◆ **ACTIVITY**:
Repeat the records in full. No pictures belong in the copy.

[Stored data entries]
--- START ---
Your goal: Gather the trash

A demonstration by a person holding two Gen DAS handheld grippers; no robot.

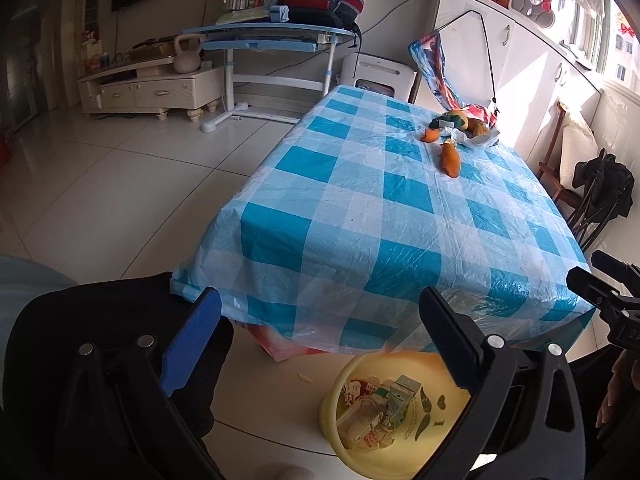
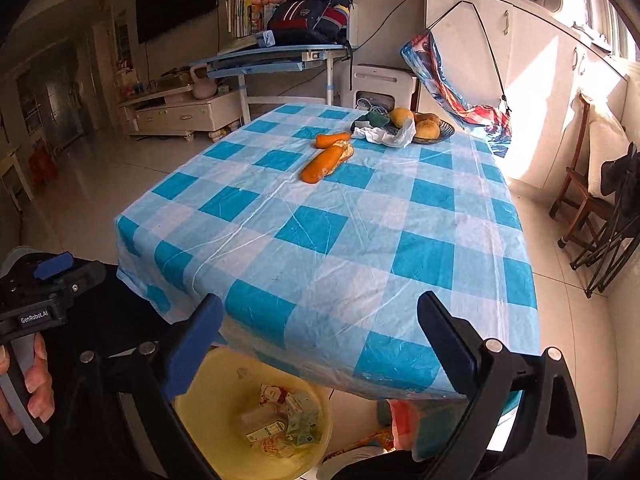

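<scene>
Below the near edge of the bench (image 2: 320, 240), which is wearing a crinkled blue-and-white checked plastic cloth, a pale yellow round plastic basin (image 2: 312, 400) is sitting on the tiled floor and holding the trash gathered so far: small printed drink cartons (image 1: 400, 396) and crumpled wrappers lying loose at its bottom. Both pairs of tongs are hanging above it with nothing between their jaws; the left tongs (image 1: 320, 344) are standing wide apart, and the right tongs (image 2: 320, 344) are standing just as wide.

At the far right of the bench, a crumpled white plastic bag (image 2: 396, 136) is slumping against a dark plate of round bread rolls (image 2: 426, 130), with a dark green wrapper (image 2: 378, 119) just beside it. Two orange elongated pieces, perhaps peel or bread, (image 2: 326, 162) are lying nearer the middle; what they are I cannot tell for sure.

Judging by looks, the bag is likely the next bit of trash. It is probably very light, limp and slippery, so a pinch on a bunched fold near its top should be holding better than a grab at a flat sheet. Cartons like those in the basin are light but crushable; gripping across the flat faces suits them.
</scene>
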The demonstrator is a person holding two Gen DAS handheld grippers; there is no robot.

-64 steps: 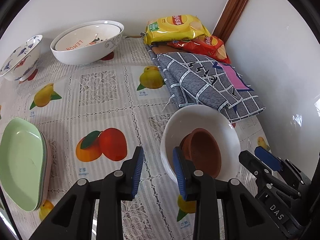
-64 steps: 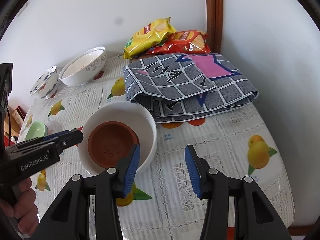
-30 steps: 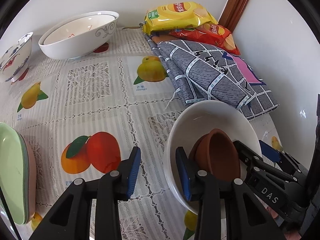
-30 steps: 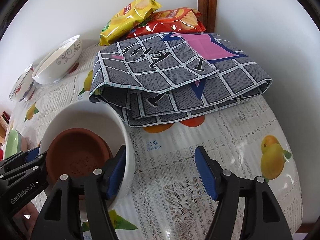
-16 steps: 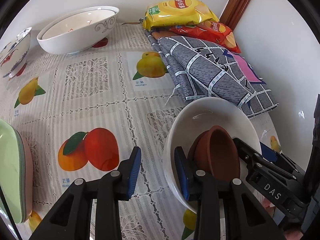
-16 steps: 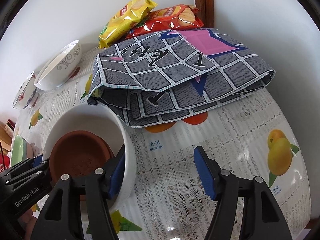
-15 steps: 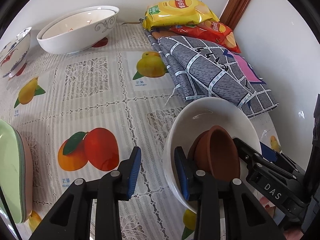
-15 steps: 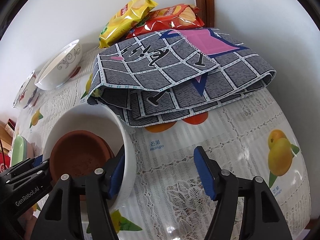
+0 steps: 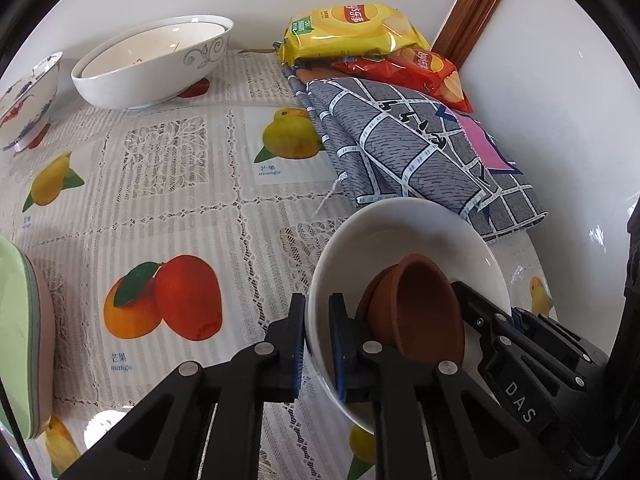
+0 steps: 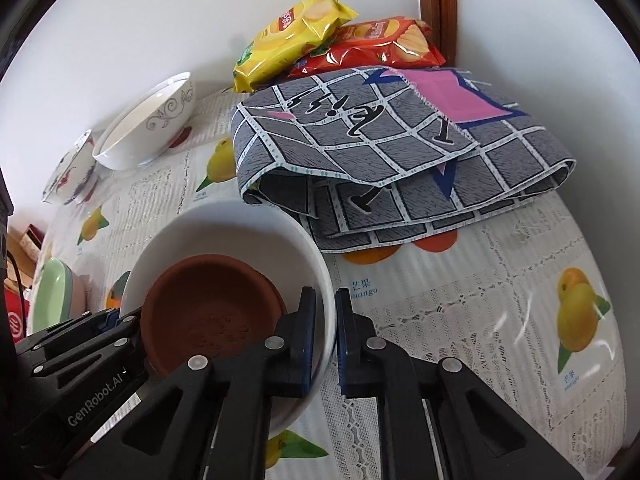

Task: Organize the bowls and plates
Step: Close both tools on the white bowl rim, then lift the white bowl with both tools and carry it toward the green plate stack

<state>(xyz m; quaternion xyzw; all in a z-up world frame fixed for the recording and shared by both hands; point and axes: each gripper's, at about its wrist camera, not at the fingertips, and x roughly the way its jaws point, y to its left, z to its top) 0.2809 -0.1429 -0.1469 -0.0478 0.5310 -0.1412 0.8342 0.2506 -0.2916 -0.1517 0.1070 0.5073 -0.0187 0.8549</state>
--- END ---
◆ **WORKED SOLUTION**:
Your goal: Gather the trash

A demonstration by a person holding two Gen DAS handheld grippers; no robot.


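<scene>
Below the near edge of the bench (image 2: 320, 240), which is wearing a crinkled blue-and-white checked plastic cloth, a pale yellow round plastic basin (image 2: 312, 400) is sitting on the tiled floor and holding the trash gathered so far: small printed drink cartons (image 1: 400, 396) and crumpled wrappers lying loose at its bottom. Both pairs of tongs are hanging above it with nothing between their jaws; the left tongs (image 1: 320, 344) are standing wide apart, and the right tongs (image 2: 320, 344) are standing just as wide.

At the far right of the bench, a crumpled white plastic bag (image 2: 396, 136) is slumping against a dark plate of round bread rolls (image 2: 426, 130), with a dark green wrapper (image 2: 378, 119) just beside it. Two orange elongated pieces, perhaps peel or bread, (image 2: 326, 162) are lying nearer the middle; what they are I cannot tell for sure.

Judging by looks, the bag is likely the next bit of trash. It is probably very light, limp and slippery, so a pinch on a bunched fold near its top should be holding better than a grab at a flat sheet. Cartons like those in the basin are light but crushable; gripping across the flat faces suits them.
</scene>
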The demonstrator is a person holding two Gen DAS handheld grippers; there is no robot.

-64 steps: 
-64 steps: 
-30 steps: 
-30 steps: 
-16 steps: 
-16 steps: 
-15 steps: 
-15 steps: 
+0 steps: 
+0 steps: 

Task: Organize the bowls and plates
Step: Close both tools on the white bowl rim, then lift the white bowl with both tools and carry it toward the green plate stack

<state>(xyz m; quaternion xyzw; all in a z-up world frame fixed for the recording and shared by both hands; point and axes: each gripper's, at about its wrist camera, not at the fingertips, and x roughly the way its jaws point, y to its left, z to its top) 0.2809 -0.1429 -0.1469 -0.0478 0.5310 -0.1412 0.8342 0.2506 -0.2916 -0.1517 0.1070 0.5073 -0.0187 0.8549</state>

There is nothing more to this answer.